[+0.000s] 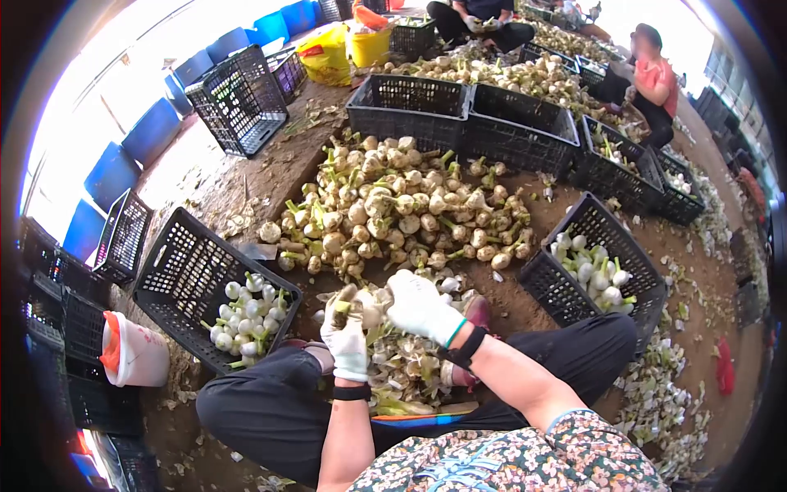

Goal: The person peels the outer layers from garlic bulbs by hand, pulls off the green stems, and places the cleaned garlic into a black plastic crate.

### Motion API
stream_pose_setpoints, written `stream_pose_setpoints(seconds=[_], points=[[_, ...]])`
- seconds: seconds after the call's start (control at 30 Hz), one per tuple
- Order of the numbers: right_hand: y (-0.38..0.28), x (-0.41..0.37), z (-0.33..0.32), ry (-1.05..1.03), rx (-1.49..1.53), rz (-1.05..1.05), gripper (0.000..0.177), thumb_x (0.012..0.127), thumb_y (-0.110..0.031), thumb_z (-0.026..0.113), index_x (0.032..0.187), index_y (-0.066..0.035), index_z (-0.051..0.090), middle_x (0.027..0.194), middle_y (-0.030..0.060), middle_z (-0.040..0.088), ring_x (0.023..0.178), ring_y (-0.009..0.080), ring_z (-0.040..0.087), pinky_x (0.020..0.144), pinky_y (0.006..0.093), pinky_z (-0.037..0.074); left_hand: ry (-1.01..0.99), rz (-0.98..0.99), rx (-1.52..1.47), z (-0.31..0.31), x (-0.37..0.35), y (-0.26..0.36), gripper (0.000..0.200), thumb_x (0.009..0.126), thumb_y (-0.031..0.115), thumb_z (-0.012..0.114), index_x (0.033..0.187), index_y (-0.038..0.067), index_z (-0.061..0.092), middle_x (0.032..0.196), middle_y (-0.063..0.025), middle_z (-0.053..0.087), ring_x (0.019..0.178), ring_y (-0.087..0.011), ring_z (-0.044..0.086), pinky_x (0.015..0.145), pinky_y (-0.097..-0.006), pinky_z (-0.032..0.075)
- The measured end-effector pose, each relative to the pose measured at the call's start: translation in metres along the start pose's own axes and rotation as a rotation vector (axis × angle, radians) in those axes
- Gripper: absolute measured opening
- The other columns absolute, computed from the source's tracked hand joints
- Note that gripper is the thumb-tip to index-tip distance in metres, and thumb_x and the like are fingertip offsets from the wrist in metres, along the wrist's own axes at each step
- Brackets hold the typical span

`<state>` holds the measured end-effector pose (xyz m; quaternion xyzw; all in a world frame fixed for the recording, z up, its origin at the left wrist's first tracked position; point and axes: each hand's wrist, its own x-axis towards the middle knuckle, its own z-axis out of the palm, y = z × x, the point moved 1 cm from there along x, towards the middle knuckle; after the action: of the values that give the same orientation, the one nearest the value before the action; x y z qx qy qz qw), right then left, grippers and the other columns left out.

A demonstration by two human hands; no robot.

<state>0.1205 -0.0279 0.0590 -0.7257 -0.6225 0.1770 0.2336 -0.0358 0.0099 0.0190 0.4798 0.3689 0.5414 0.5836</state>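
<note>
You sit cross-legged on the dirt floor, your flowered shirt (pixel 525 455) and dark trousers (pixel 566 344) nearest the camera. Between your legs lies a loose pile of peelings (pixel 410 361), pale skins mixed with green stalk. Above it, your two hands meet in white gloves, with a dark band on each wrist. Your left hand (pixel 344 332) is closed around a garlic bulb (pixel 373 310), a green stalk showing by the thumb. Your right hand (pixel 418 307) is curled close against the bulb's other side; whether its fingers grip anything cannot be told. To your left, a tilted black crate (pixel 184 254) holds clean white bulbs (pixel 246 320) gathered at its near end, and a white bucket (pixel 141 353) with orange at its rim stands beyond that crate's outer side. To your right, another black crate (pixel 592 220) holds more white bulbs (pixel 592 271) with green stems. Just past your hands spreads a big heap of unpeeled garlic (pixel 393 205), brownish and soil-marked. Behind the heap runs a row of black crates (pixel 406 123). Farther off come a yellow bag (pixel 326 59), more garlic (pixel 508 80), a person in a pink top (pixel 662 86) on the right, and another seated person (pixel 484 29) at the top.
</note>
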Motion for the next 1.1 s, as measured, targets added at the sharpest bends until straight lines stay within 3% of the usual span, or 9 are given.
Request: stream_pose_setpoints(seconds=[0.1, 0.27, 0.33, 0.6, 0.7, 0.87, 0.93, 1.0, 1.1], points=[[0.031, 0.004, 0.003, -0.04, 0.121, 0.123, 0.024, 0.08, -0.018, 0.061, 0.1, -0.005, 0.063, 0.103, 0.0196, 0.062, 0.098, 0.0378, 0.061, 0.086, 0.0453, 0.048, 0.101, -0.12, -0.213, 0.0, 0.006, 0.009, 0.035, 0.093, 0.007, 0.066, 0.126, 0.0, 0.06, 0.123, -0.0094, 0.064, 0.108, -0.0179, 0.061, 0.093, -0.0308, 0.051], [0.005, -0.009, -0.004, 0.065, 0.607, 0.184, 0.077, 0.081, -0.004, 0.07, 0.149, -0.008, 0.035, 0.102, 0.0114, 0.067, 0.088, 0.0234, 0.065, 0.082, 0.0353, 0.052, 0.159, -0.097, -0.035, 0.008, 0.005, 0.003, 0.038, 0.09, 0.004, 0.069, 0.126, 0.0, 0.06, 0.121, -0.0089, 0.065, 0.106, -0.0178, 0.062, 0.093, -0.0309, 0.051], [-0.004, -0.009, 0.002, 0.203, 0.512, 0.028, 0.076, 0.081, -0.004, 0.071, 0.148, -0.005, 0.034, 0.091, 0.0101, 0.067, 0.083, 0.0221, 0.065, 0.078, 0.0342, 0.052, 0.104, -0.056, -0.044, 0.016, 0.005, -0.003, 0.043, 0.086, 0.001, 0.072, 0.126, 0.0, 0.059, 0.12, -0.0077, 0.065, 0.105, -0.0167, 0.061, 0.093, -0.0294, 0.05], [0.009, 0.002, 0.008, 0.17, 0.451, 0.173, 0.068, 0.08, -0.003, 0.067, 0.142, -0.005, 0.039, 0.093, 0.0114, 0.065, 0.085, 0.0262, 0.064, 0.078, 0.0374, 0.051, -0.081, 0.061, 0.112, 0.007, 0.01, -0.003, 0.037, 0.088, 0.008, 0.072, 0.123, -0.003, 0.062, 0.125, -0.0075, 0.061, 0.109, -0.0183, 0.06, 0.098, -0.0305, 0.046], [0.026, 0.007, 0.005, 0.218, 0.556, 0.267, 0.065, 0.078, 0.005, 0.062, 0.139, -0.008, 0.043, 0.09, 0.0069, 0.062, 0.081, 0.0182, 0.06, 0.077, 0.0317, 0.05, -0.219, -0.069, -0.167, 0.007, 0.011, 0.008, 0.043, 0.093, 0.017, 0.067, 0.129, -0.005, 0.056, 0.133, -0.0169, 0.058, 0.12, -0.0244, 0.056, 0.104, -0.0369, 0.044], [0.059, 0.01, 0.028, 0.282, 0.583, 0.331, 0.052, 0.078, 0.006, 0.062, 0.128, -0.007, 0.054, 0.09, 0.0068, 0.064, 0.08, 0.0159, 0.059, 0.077, 0.0305, 0.05, -0.246, -0.151, -0.45, 0.014, 0.011, 0.009, 0.045, 0.094, 0.025, 0.064, 0.13, -0.002, 0.056, 0.135, -0.0178, 0.056, 0.127, -0.0305, 0.052, 0.11, -0.0424, 0.04], [0.063, 0.003, 0.036, 0.212, 0.837, 0.348, 0.035, 0.078, 0.003, 0.063, 0.113, -0.004, 0.064, 0.091, 0.0074, 0.068, 0.081, 0.0143, 0.061, 0.078, 0.0296, 0.05, -0.243, -0.212, -0.894, 0.02, 0.017, 0.011, 0.043, 0.093, 0.027, 0.061, 0.128, 0.003, 0.059, 0.137, -0.0155, 0.056, 0.131, -0.0319, 0.048, 0.113, -0.0458, 0.037], [0.067, -0.013, 0.034, 0.019, 0.63, 0.421, 0.013, 0.077, -0.004, 0.065, 0.089, -0.002, 0.071, 0.088, 0.0115, 0.071, 0.086, 0.0168, 0.067, 0.077, 0.0309, 0.052, -0.232, -0.215, -1.028, 0.017, 0.018, 0.017, 0.039, 0.093, 0.029, 0.061, 0.124, 0.006, 0.062, 0.136, -0.0139, 0.057, 0.134, -0.0324, 0.046, 0.115, -0.0488, 0.033], [0.093, -0.024, 0.051, -0.33, 0.363, 0.066, 0.017, 0.075, -0.006, 0.064, 0.089, -0.004, 0.072, 0.089, 0.0146, 0.072, 0.082, 0.0224, 0.068, 0.073, 0.0352, 0.052, -0.081, -0.255, -1.161, 0.014, 0.023, 0.016, 0.031, 0.093, 0.028, 0.063, 0.115, 0.006, 0.068, 0.129, -0.0146, 0.062, 0.132, -0.0329, 0.047, 0.115, -0.052, 0.031]])
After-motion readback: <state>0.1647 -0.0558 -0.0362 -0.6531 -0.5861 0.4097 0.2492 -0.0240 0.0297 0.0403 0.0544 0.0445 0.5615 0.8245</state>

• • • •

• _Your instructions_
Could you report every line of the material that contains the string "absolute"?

• _Problem solution_
- Gripper: absolute measured opening
- The other columns absolute, computed from the source's tracked hand joints

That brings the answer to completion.